From a business and workforce perspective, the plan also represents a major multi-year investment in health human resources, with Ontario linking primary care expansion to recruitment, retention and training initiatives aimed at growing the supply of clinicians.
Among the most significant recent measures, the province said it invested $110 million in 2024-25 to expand interprofessional primary care teams, which has already connected more than 490,000 people to care. It also committed $235 million to fund more than 130 new and expanded primary care teams, designed to connect 300,000 people, with approximately 55,300 already attached.
Looking ahead, the government said it will invest $250 million to add roughly 75 new and expanded teams, with the goal of helping 500,000 Ontarians connect to primary care in 2026-27. That expansion will prioritize people currently on the Health Care Connect waitlist, the province said.
Ontario is also leaning on scope-of-practice reforms to expand access to services. The ministry said broader scopes for regulated health professionals, including pharmacists, have helped improve access to health services.

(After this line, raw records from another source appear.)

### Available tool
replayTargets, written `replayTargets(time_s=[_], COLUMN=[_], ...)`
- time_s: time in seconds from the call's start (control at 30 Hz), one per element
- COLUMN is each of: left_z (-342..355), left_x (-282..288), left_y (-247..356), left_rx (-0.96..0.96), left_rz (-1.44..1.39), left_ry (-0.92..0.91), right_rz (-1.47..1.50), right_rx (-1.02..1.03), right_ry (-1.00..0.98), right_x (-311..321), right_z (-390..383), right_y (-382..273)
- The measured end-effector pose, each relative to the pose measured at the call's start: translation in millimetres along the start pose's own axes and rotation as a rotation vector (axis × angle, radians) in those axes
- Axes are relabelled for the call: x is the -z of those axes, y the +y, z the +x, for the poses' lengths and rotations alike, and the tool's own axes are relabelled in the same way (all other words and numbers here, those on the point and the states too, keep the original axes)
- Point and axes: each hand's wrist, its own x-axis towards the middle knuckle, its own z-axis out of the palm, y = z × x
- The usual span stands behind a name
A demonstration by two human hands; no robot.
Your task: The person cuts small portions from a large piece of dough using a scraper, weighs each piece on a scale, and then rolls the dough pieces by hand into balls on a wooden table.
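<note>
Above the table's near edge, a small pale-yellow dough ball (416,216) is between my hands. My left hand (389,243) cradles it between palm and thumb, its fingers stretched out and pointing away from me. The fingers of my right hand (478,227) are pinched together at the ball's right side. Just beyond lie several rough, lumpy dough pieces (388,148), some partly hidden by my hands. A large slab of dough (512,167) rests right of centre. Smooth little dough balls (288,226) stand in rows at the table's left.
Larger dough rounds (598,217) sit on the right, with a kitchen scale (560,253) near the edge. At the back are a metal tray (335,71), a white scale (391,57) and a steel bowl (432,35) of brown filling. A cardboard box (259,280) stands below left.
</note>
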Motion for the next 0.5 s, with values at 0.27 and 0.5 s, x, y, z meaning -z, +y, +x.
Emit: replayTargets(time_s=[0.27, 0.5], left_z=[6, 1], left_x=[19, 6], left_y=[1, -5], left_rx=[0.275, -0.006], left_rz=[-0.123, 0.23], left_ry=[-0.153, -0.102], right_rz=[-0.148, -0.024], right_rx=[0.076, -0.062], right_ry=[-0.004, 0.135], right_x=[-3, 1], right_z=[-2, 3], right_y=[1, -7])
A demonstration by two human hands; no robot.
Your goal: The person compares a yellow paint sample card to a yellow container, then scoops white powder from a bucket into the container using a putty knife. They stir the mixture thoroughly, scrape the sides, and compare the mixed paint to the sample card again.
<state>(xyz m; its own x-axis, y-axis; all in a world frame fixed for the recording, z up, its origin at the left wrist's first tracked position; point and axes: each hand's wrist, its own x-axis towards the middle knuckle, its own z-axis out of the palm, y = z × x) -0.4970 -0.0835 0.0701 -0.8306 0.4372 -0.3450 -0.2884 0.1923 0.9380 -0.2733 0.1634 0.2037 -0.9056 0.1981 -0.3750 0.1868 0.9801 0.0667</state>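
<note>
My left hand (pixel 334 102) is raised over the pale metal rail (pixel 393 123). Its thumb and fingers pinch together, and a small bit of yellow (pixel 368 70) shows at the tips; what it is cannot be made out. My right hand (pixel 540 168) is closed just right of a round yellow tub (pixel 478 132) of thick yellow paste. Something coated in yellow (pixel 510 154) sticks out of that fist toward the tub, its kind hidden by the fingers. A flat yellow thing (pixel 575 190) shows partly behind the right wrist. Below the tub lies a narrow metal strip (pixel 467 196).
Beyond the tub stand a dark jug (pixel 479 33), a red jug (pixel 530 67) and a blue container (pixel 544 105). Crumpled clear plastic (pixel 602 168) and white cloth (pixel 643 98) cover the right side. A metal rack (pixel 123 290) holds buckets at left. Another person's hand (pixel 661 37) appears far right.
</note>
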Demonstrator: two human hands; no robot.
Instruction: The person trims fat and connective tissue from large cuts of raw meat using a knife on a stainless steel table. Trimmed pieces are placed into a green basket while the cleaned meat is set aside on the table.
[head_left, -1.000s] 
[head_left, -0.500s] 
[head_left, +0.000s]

At the same time, the province is accelerating licensure for qualified out-of-province and U.S.-licensed health professionals, a policy lever that has become increasingly common among provinces facing staffing shortages. Ontario said these efforts have already attracted more than 1,700 new nurses and more than 450 doctors to the province this year alone.
The government is also moving ahead with a medical education expansion, including two new medical schools and an increased number of training seats. The province said that expansion will result in 340 undergraduate and more than 550 postgraduate positions to train future physicians.
The primary care plan is being delivered under the province’s broader Your Health: A Plan for Connected and Convenient Care strategy, which aims to expand the health workforce and improve access to services closer to home.
The ministry also highlighted several broader system benchmarks, noting that the Primary Care Action Team is drawing on “best-in-class models of care” and that the government’s investment of more than $2.1 billion is intended to connect approximately two million more people to primary care by 2029.
Ontario’s Primary Care Act, the ministry added, establishes primary care as the foundation of the province’s publicly funded health-care system and sets out six objectives intended to define what residents can expect when connecting to primary care.
The province cited the Canadian Institute for Health Information in stating that Ontario leads the country in access to a regular health-care provider. It also said that since 2018 Ontario has added nearly 20,000 physicians to its workforce, including an increase of more than 14 per cent in family doctors.
Under the current Physician Services Agreement, Ontario spends more than $20 billion to connect people to doctors across primary care, specialist care and other services, the ministry said.